++++ DATA ++++

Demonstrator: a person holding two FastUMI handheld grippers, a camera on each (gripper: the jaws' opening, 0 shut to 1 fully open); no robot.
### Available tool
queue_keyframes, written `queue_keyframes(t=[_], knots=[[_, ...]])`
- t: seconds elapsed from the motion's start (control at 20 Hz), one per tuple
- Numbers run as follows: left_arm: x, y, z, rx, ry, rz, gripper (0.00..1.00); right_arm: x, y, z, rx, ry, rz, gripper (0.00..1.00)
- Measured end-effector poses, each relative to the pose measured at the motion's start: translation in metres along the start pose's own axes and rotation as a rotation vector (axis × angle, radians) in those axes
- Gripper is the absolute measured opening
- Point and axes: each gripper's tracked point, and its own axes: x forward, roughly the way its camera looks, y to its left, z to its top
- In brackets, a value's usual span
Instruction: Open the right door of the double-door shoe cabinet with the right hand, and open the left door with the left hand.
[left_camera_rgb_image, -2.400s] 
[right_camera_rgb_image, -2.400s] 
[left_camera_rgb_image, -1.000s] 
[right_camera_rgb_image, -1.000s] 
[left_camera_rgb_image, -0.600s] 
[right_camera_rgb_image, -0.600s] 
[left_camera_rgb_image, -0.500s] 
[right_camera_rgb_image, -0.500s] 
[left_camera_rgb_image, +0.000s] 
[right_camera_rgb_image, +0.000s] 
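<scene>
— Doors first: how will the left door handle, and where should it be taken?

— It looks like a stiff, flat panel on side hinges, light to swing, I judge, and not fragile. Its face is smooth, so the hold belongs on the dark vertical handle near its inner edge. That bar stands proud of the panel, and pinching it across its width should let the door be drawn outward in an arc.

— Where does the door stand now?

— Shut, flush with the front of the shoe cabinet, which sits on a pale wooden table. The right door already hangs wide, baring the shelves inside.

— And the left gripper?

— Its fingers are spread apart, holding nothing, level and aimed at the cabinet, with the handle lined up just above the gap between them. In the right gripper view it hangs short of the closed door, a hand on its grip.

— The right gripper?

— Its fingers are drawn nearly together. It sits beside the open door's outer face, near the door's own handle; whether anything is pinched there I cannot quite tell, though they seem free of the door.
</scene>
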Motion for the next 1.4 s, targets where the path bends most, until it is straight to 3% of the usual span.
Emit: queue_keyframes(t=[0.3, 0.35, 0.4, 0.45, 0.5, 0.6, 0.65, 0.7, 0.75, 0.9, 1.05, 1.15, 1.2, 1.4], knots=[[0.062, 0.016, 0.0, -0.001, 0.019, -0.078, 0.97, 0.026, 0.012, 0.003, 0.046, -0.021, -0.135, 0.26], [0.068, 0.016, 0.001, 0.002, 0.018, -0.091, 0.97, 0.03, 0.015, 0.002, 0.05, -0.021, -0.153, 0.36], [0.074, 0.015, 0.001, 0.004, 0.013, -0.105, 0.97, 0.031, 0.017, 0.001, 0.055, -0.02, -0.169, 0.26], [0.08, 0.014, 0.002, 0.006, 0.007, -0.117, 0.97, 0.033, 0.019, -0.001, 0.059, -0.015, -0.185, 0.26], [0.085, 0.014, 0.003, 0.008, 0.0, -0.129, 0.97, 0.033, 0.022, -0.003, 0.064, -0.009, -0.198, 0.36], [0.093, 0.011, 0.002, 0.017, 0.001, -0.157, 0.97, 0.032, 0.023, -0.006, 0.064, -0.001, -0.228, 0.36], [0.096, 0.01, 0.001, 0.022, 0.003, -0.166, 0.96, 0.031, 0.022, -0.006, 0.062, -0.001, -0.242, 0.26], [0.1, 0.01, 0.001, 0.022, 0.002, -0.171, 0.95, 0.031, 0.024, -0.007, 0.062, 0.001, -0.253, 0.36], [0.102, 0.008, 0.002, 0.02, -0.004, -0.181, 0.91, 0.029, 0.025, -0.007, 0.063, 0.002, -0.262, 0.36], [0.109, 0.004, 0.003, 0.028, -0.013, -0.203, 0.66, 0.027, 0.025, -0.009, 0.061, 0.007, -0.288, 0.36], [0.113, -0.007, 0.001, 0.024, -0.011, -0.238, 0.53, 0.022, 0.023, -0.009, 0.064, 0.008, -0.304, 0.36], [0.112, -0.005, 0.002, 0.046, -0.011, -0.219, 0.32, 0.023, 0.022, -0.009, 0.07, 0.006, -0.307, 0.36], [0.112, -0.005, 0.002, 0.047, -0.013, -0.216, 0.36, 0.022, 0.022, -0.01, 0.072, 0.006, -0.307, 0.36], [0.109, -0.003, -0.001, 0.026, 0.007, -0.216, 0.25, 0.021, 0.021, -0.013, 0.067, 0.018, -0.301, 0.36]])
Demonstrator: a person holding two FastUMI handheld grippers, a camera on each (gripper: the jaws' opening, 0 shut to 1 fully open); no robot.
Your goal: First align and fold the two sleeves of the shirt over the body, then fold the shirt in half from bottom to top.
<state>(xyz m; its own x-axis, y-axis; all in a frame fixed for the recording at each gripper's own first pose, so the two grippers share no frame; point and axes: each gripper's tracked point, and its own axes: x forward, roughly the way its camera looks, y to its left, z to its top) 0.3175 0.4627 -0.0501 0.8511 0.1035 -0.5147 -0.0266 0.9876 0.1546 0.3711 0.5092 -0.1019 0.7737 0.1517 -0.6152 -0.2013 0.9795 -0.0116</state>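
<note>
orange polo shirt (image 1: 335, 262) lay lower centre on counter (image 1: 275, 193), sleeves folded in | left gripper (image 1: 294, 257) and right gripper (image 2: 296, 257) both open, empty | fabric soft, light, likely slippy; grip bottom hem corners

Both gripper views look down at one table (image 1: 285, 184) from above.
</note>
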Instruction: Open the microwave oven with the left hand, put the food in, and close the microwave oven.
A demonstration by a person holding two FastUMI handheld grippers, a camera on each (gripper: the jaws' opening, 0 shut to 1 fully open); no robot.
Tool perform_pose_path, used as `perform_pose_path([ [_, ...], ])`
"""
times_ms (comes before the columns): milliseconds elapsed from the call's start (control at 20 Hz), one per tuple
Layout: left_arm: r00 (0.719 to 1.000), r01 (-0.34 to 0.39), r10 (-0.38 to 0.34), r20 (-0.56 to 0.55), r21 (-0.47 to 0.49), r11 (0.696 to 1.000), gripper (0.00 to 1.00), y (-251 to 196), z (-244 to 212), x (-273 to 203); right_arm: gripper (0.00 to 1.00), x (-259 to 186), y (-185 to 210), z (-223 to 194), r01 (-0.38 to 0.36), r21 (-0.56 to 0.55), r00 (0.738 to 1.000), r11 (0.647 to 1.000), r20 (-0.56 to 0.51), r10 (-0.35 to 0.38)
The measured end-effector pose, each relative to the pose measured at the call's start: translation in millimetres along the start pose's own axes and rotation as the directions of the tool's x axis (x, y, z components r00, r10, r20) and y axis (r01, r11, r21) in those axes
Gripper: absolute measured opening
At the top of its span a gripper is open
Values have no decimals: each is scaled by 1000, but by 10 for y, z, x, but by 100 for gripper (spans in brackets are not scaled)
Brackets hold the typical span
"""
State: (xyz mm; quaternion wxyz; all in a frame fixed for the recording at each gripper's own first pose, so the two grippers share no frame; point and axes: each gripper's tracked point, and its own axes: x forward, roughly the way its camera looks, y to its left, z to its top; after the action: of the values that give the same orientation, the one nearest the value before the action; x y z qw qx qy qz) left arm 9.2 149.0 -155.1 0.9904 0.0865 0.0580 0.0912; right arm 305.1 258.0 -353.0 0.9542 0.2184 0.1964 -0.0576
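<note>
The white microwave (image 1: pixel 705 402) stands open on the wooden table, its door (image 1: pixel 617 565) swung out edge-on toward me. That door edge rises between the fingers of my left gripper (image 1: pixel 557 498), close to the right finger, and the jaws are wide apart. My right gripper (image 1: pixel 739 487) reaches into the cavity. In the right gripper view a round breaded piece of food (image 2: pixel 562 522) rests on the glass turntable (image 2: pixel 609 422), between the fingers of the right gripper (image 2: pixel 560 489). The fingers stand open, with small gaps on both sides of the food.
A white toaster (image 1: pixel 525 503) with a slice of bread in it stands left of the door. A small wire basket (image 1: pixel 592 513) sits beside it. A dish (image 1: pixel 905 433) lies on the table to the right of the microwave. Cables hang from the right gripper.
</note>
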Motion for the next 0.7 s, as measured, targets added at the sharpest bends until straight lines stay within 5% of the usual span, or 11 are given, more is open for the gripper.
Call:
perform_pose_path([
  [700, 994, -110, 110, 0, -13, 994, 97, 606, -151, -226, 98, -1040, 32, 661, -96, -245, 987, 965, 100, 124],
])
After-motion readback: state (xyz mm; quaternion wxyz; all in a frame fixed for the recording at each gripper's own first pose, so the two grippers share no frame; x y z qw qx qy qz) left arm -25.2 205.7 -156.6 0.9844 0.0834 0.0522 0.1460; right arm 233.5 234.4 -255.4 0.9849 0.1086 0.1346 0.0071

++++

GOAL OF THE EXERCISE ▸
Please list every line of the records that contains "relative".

REPLY ▸
- Measured end-effector poses, each relative to the pose measured at the motion's start: translation in metres along the start pose's own axes and rotation as a rotation vector (axis × angle, radians) in those axes
The measured end-effector pose, each relative to the pose measured at the call's start: translation in millimetres along the start pose's own axes and rotation as the directions of the tool's x axis (x, y, z components r00, r10, r20) and y axis (r01, r11, r21) in those axes

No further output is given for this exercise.